Laki and Tambora

Volcanic Eruption at Holuhraun in Iceland

Volcanic Eruption at Holuhraun in Iceland

After all these billions of years, it never fails to amaze me that, beneath the crust of the earth, there are superhot gases that could, at a moment’s notice, change all our lives. Since our country was founded, there have been two volcanic mega-events that caused widespread death, destruction, and—surprisingly—temporary global cooling.

In answer to a question from an American reader, ESA, one of the staff writers of The Iceland Review wrote the following about Laki:

The Laki eruption (aka Skaftáreldar) took place over an eight-month period between June 8, 1783, and February 7, 1784. The eruption occurred in the Lakagígar craters in fissures on either side of Laki mountain between Mýrdalsjökull and Vatnajökull in the southern highlands and the adjoining Grímsvötn volcano in Vatnajökull….
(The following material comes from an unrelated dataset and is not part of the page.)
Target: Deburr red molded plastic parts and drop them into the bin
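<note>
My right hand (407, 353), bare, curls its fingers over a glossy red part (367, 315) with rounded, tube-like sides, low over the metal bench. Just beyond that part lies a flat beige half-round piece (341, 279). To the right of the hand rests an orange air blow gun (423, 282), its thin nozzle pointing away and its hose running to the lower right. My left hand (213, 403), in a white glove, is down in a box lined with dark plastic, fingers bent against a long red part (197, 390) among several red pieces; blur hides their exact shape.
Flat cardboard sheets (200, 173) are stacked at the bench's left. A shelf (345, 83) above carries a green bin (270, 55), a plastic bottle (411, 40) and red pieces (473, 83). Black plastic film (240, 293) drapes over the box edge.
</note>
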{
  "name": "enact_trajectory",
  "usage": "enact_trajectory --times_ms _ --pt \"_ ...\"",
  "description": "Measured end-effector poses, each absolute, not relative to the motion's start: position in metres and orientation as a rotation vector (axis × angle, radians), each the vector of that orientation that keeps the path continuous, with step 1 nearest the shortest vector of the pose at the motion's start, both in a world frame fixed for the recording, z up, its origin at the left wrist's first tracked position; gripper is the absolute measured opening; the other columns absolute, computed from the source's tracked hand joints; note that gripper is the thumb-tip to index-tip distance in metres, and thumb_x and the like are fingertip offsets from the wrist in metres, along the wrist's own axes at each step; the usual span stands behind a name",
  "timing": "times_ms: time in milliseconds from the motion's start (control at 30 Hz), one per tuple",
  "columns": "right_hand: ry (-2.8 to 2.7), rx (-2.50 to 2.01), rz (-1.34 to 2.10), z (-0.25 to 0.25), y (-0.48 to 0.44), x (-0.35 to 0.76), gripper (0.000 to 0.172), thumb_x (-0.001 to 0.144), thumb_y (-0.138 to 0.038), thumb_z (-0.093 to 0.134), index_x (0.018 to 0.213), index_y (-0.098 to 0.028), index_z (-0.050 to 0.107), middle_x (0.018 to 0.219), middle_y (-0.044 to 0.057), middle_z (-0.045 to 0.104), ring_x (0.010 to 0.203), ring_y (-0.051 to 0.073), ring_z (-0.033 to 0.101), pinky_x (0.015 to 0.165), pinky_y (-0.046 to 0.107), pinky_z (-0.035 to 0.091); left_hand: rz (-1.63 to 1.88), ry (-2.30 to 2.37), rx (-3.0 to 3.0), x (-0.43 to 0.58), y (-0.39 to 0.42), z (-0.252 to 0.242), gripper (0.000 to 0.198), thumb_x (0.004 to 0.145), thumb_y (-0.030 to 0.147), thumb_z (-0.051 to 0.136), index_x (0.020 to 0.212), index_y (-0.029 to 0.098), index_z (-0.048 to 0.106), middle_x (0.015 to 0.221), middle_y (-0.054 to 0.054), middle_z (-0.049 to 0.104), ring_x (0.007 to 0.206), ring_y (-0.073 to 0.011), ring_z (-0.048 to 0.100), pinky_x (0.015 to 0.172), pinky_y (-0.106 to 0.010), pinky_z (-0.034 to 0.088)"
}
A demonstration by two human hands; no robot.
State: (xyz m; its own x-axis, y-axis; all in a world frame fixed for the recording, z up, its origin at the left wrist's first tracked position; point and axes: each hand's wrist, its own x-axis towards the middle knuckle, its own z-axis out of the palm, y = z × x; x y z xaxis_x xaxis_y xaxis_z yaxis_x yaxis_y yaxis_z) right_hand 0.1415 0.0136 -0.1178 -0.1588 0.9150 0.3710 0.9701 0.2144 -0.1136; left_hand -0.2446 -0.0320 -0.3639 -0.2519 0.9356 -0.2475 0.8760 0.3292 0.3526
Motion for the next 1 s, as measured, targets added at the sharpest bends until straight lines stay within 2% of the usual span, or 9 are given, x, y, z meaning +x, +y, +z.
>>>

The eruption began as a fissure with 130 craters opened with phreatomagmatic explosions. This event is rated as 6 on the Volcanic Explosivity Index (VEI). The scale is open-ended with the largest volcanoes in history given magnitude 8. For comparison, the 2010 Eyjafjallajökull eruption is rated as magnitude 3 on VEI.

The Laki eruption produced an estimated 14 km3 (3.4 cubic miles) of lava, and the total volume of tephra emitted was 0.91 km3 (0.2 cubic miles). Lava fountains were estimated to have reached heights of 800 to 1,400 meters (2,600 to 4,600 feet).

The gases emitted, including an estimated 8 million tons of hydrogen fluoride and 120 million tons of sulfur dioxide (SO2), caused the death of over 50 percent of Iceland’s livestock, leading to a famine killing approximately 25 percent of the country’s inhabitants.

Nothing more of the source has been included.